(PROMPT)
Scan the material below for the string "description", and copy every line where it shows up.

(GIVEN INFORMATION)

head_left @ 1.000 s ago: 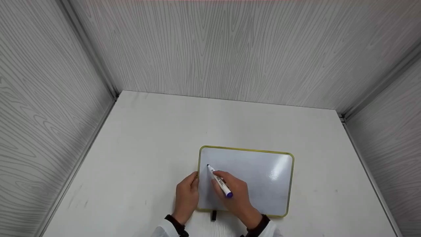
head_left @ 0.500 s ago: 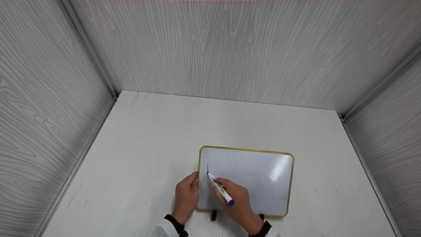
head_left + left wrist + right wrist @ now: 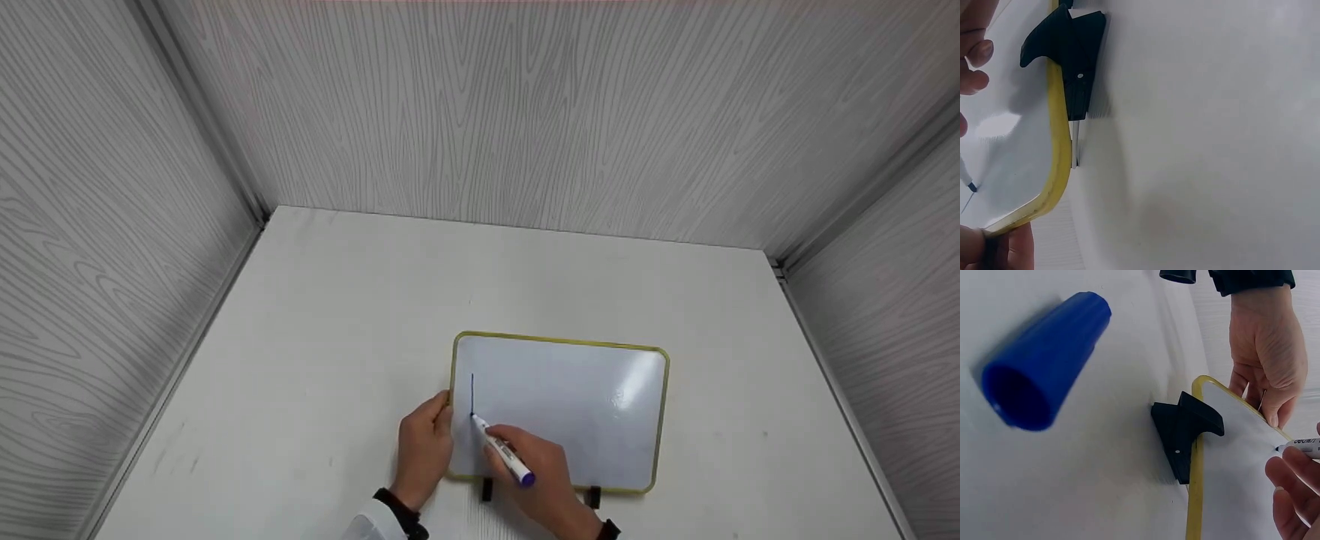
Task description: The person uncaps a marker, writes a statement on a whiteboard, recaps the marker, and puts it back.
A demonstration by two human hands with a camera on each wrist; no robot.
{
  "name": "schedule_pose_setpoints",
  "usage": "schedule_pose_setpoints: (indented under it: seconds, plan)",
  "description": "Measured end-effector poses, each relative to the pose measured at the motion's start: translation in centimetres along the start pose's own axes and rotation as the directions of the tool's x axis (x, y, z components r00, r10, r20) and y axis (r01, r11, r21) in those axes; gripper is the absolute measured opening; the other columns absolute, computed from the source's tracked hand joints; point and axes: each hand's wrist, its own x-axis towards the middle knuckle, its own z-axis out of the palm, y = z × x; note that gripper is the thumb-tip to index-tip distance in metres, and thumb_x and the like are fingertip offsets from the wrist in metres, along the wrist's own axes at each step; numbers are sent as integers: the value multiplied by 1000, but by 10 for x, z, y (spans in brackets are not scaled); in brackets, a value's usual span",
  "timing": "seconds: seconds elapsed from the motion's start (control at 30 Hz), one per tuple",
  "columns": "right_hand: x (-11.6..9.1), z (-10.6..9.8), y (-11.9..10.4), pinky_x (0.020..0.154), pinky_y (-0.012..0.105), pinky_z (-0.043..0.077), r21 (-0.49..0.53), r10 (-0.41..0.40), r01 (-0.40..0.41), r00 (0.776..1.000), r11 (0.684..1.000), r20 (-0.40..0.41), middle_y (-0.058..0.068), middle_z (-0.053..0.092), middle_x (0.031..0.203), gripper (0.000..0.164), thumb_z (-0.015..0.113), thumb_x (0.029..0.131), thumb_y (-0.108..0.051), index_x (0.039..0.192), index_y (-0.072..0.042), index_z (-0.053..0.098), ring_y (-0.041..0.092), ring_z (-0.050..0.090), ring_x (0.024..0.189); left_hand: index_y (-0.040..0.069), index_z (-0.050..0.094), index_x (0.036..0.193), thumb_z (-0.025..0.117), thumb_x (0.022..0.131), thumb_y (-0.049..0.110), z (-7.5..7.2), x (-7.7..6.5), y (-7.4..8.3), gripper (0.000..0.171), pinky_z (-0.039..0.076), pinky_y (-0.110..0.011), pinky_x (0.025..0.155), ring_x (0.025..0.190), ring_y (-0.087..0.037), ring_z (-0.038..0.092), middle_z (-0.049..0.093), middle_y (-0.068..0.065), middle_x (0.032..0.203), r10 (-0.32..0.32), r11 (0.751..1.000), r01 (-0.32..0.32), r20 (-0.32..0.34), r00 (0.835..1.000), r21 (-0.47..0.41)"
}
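A small whiteboard (image 3: 562, 405) with a yellow frame is propped on black feet (image 3: 487, 490) along its near edge. My left hand (image 3: 424, 446) grips its left edge, thumb on the front and fingers behind the frame. In my right hand (image 3: 544, 476) a white marker (image 3: 504, 454) with a blue end is held like a pen. Its dark tip meets the board at the bottom of a thin vertical line (image 3: 472, 394) near the left side. In the right wrist view, the tip (image 3: 1278, 449) and the right fingers (image 3: 1292, 484) are over the board.
A blue hollow cap (image 3: 1047, 363) lies on the white table, large in the right wrist view. A black foot (image 3: 1067, 62) clasps the frame in the left wrist view. Grey wood-grain panels (image 3: 480, 112) enclose the table at the back and sides.
The right hand has drawn the marker down toward the near edge, and a dark vertical line has grown behind its tip. The left hand and the board have stayed in place.
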Motion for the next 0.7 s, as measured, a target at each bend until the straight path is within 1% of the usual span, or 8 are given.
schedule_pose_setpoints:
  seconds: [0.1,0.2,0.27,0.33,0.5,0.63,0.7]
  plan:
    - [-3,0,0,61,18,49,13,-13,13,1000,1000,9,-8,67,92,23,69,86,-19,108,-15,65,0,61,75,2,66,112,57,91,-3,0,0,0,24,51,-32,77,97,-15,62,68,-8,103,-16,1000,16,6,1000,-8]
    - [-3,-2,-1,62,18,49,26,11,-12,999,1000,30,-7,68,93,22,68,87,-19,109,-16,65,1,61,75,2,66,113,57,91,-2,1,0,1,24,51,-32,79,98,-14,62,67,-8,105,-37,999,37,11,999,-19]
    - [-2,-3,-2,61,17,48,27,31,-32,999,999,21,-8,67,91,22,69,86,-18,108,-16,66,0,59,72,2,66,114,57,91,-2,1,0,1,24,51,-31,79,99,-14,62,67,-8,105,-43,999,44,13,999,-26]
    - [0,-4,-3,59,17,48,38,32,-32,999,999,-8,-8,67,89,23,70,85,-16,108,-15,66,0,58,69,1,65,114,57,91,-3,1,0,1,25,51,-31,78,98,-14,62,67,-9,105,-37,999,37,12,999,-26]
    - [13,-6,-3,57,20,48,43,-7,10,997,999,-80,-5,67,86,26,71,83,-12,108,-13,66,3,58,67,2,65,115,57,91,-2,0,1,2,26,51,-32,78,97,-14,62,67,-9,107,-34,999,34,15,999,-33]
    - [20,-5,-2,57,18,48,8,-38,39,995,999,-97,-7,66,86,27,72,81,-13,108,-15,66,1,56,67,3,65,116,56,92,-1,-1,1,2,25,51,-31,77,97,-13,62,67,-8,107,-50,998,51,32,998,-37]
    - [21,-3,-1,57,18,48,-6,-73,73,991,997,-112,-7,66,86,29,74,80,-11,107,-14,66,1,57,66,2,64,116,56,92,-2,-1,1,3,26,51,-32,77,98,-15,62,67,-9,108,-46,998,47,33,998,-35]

(EXPECTED ANSWER)
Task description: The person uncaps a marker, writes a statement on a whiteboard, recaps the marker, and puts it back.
  "description": "Measured end-effector poses, each relative to the pose measured at the motion's start: translation in centimetres along the start pose's own axes and rotation as the directions of the tool's x axis (x, y, z components r00, r10, r20) and y axis (r01, r11, r21) in those axes; gripper is the absolute measured opening; the other columns absolute, computed from the source's tracked hand joints; point and axes: each hand's wrist, its own x-axis towards the middle knuckle, its own z-axis out of the palm, y = z × x; note that gripper is the thumb-tip to index-tip distance in metres, and thumb_x and the like are fingertip offsets from the wrist in metres, along the wrist's own axes at each step; numbers are sent as integers: the value multiplied by 1000, but by 10 for x, z, y (spans in brackets are not scaled); in brackets, a value's usual span",

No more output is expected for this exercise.